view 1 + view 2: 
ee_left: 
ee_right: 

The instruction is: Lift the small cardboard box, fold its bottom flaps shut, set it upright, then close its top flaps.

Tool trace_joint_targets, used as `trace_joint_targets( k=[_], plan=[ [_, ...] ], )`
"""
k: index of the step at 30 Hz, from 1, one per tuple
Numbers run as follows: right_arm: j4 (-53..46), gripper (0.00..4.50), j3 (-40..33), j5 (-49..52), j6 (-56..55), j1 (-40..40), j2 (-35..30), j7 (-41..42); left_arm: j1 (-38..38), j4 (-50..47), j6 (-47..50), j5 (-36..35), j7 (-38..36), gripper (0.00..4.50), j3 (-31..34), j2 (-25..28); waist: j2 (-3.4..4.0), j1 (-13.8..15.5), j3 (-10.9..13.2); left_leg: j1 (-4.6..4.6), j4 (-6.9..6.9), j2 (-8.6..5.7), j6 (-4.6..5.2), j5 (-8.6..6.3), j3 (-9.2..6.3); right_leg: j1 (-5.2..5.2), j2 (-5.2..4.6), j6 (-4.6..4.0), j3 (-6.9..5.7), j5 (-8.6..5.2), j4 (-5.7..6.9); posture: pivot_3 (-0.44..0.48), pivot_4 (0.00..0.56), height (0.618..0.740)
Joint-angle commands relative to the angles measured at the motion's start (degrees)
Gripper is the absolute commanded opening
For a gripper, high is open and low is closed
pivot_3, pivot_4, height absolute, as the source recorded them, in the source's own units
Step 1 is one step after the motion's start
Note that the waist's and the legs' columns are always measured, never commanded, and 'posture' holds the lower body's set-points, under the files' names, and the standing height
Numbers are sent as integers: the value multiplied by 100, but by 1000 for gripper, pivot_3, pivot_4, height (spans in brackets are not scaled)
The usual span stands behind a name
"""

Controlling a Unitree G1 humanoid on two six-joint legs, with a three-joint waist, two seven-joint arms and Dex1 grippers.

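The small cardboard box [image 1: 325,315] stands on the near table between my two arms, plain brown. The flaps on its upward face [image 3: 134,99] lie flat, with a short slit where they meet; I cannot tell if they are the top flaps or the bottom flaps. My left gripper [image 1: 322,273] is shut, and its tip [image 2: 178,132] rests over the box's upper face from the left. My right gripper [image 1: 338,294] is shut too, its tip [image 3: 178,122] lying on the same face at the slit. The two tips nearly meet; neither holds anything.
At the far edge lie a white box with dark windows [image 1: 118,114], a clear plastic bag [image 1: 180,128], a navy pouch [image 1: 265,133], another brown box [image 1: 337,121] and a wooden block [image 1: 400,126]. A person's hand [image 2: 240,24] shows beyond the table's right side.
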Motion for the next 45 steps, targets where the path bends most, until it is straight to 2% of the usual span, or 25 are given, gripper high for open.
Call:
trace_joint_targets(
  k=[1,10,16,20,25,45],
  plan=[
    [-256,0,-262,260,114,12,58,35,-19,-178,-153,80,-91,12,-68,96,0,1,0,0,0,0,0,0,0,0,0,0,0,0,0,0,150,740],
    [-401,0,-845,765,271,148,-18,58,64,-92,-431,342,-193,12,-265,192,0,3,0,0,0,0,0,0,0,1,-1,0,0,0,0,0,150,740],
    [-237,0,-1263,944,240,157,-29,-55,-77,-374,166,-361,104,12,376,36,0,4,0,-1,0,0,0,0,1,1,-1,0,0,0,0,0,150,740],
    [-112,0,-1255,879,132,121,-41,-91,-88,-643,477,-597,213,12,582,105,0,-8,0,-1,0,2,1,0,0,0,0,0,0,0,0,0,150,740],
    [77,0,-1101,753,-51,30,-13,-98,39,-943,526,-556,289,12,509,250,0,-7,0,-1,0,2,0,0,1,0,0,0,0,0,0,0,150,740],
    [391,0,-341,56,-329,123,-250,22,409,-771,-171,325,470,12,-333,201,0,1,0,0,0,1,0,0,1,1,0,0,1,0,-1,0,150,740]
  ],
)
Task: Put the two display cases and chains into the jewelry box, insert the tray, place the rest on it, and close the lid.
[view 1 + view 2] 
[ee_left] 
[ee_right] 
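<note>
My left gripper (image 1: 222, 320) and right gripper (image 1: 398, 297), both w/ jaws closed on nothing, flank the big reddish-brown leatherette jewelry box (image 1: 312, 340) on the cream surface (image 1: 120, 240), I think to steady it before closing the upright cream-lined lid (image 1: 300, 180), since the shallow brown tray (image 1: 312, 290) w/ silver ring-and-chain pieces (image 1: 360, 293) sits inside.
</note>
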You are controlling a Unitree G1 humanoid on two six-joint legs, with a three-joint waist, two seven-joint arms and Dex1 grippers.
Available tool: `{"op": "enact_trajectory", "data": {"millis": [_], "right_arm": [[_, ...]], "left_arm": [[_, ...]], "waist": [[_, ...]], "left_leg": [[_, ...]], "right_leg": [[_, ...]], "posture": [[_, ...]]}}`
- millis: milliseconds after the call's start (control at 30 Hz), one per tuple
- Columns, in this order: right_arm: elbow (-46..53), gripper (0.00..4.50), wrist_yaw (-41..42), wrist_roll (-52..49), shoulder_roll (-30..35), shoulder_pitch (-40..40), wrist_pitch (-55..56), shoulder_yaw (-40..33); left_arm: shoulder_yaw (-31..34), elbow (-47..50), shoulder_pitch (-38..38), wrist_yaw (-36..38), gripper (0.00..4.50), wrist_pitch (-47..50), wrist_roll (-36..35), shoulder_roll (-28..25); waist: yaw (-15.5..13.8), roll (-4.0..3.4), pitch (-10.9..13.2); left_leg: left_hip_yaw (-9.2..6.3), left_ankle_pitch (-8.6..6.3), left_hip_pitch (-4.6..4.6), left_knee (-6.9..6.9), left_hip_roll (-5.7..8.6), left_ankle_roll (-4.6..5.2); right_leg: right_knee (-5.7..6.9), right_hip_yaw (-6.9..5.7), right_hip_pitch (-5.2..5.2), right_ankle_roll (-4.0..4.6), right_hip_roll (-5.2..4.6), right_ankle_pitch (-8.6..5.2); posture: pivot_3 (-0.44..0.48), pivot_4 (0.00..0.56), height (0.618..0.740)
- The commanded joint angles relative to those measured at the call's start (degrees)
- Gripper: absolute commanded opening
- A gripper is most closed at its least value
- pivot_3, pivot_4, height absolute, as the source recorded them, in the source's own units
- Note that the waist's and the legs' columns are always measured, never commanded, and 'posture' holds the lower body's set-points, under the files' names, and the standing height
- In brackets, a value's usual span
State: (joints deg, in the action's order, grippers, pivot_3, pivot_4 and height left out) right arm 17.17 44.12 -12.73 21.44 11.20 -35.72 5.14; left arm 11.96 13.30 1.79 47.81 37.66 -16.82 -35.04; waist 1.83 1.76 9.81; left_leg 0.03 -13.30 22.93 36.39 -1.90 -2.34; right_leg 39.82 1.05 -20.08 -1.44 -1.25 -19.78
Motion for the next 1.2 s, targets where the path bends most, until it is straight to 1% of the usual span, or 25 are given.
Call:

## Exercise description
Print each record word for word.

## Your response
view 1 + view 2: 
ee_left: 
ee_right: 

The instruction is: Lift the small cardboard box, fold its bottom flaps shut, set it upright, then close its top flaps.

Tool trace_joint_targets, used as `trace_joint_targets( k=[_], plan=[ [_, ...] ], )`
"""
k: index of the step at 30 Hz, from 1, one per tuple
Numbers run as follows: right_arm: j4 (-53..46), gripper (0.00..4.50), j3 (-40..33), j5 (-49..52), j6 (-56..55), j1 (-40..40), j2 (-35..30), j7 (-41..42); left_arm: j1 (-38..38), j4 (-50..47), j6 (-47..50), j5 (-36..35), j7 (-38..36), gripper (0.00..4.50), j3 (-31..34), j2 (-25..28); waist: j2 (-3.4..4.0), j1 (-13.8..15.5), j3 (-10.9..13.2); left_leg: j1 (-4.6..4.6), j4 (-6.9..6.9), j2 (-8.6..5.7), j6 (-4.6..5.2), j5 (-8.6..6.3), j3 (-9.2..6.3); right_leg: j1 (-5.2..5.2), j2 (-5.2..4.6), j6 (-4.6..4.0), j3 (-6.9..5.7), j5 (-8.6..5.2), j4 (-5.7..6.9); posture: pivot_3 (-0.44..0.48), pivot_4 (0.00..0.56), height (0.618..0.740)
Joint-angle commands relative to the angles measured at the motion's start (degrees)
Gripper is the absolute commanded opening
For a gripper, high is open and low is closed
pivot_3, pivot_4, height absolute, as the source recorded them, in the source's own units
Step 1 is one step after the motion's start
Note that the waist's and the legs' columns are always measured, never commanded, and 'posture' holds the lower body's set-points, under the files' names, and the standing height
Numbers are sent as integers: the value multiplied by 100, but by 1000 for gripper, pivot_3, pivot_4, height (spans in brackets are not scaled)
The usual span stands behind a name
"""

Controlling a Unitree G1 humanoid on two six-joint legs, with a three-joint waist, two seven-joint arms and Dex1 grippers.

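The small cardboard box [image 1: 325,315] stands on the near table between my two arms, plain brown. The flaps on its upward face [image 3: 134,99] lie flat, with a short slit where they meet; I cannot tell if they are the top flaps or the bottom flaps. My left gripper [image 1: 322,273] is shut, and its tip [image 2: 178,132] rests over the box's upper face from the left. My right gripper [image 1: 338,294] is shut too, its tip [image 3: 178,122] lying on the same face at the slit. The two tips nearly meet; neither holds anything.
At the far edge lie a white box with dark windows [image 1: 118,114], a clear plastic bag [image 1: 180,128], a navy pouch [image 1: 265,133], another brown box [image 1: 337,121] and a wooden block [image 1: 400,126]. A person's hand [image 2: 240,24] shows beyond the table's right side.
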Motion for the next 45 steps, targets where the path bends most, until it is straight to 2% of the usual span, or 25 are given, gripper high for open.
Call:
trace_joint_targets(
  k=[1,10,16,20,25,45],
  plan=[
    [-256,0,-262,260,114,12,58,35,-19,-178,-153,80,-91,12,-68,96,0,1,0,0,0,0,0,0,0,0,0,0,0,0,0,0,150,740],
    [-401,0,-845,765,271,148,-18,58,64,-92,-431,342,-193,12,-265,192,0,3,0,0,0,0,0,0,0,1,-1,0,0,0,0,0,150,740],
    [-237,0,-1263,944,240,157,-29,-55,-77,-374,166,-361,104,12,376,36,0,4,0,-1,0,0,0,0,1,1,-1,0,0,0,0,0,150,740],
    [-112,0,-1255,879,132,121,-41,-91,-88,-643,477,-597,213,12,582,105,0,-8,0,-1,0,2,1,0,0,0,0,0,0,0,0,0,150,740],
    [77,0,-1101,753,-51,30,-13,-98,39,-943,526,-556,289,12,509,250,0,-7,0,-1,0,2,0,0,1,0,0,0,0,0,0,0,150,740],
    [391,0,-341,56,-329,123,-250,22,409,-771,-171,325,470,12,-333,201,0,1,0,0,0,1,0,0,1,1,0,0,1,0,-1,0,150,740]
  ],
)
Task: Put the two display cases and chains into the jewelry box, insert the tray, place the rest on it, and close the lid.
[view 1 + view 2] 
[ee_left] 
[ee_right] 
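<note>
My left gripper (image 1: 222, 320) and right gripper (image 1: 398, 297), both w/ jaws closed on nothing, flank the big reddish-brown leatherette jewelry box (image 1: 312, 340) on the cream surface (image 1: 120, 240), I think to steady it before closing the upright cream-lined lid (image 1: 300, 180), since the shallow brown tray (image 1: 312, 290) w/ silver ring-and-chain pieces (image 1: 360, 293) sits inside.
</note>
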You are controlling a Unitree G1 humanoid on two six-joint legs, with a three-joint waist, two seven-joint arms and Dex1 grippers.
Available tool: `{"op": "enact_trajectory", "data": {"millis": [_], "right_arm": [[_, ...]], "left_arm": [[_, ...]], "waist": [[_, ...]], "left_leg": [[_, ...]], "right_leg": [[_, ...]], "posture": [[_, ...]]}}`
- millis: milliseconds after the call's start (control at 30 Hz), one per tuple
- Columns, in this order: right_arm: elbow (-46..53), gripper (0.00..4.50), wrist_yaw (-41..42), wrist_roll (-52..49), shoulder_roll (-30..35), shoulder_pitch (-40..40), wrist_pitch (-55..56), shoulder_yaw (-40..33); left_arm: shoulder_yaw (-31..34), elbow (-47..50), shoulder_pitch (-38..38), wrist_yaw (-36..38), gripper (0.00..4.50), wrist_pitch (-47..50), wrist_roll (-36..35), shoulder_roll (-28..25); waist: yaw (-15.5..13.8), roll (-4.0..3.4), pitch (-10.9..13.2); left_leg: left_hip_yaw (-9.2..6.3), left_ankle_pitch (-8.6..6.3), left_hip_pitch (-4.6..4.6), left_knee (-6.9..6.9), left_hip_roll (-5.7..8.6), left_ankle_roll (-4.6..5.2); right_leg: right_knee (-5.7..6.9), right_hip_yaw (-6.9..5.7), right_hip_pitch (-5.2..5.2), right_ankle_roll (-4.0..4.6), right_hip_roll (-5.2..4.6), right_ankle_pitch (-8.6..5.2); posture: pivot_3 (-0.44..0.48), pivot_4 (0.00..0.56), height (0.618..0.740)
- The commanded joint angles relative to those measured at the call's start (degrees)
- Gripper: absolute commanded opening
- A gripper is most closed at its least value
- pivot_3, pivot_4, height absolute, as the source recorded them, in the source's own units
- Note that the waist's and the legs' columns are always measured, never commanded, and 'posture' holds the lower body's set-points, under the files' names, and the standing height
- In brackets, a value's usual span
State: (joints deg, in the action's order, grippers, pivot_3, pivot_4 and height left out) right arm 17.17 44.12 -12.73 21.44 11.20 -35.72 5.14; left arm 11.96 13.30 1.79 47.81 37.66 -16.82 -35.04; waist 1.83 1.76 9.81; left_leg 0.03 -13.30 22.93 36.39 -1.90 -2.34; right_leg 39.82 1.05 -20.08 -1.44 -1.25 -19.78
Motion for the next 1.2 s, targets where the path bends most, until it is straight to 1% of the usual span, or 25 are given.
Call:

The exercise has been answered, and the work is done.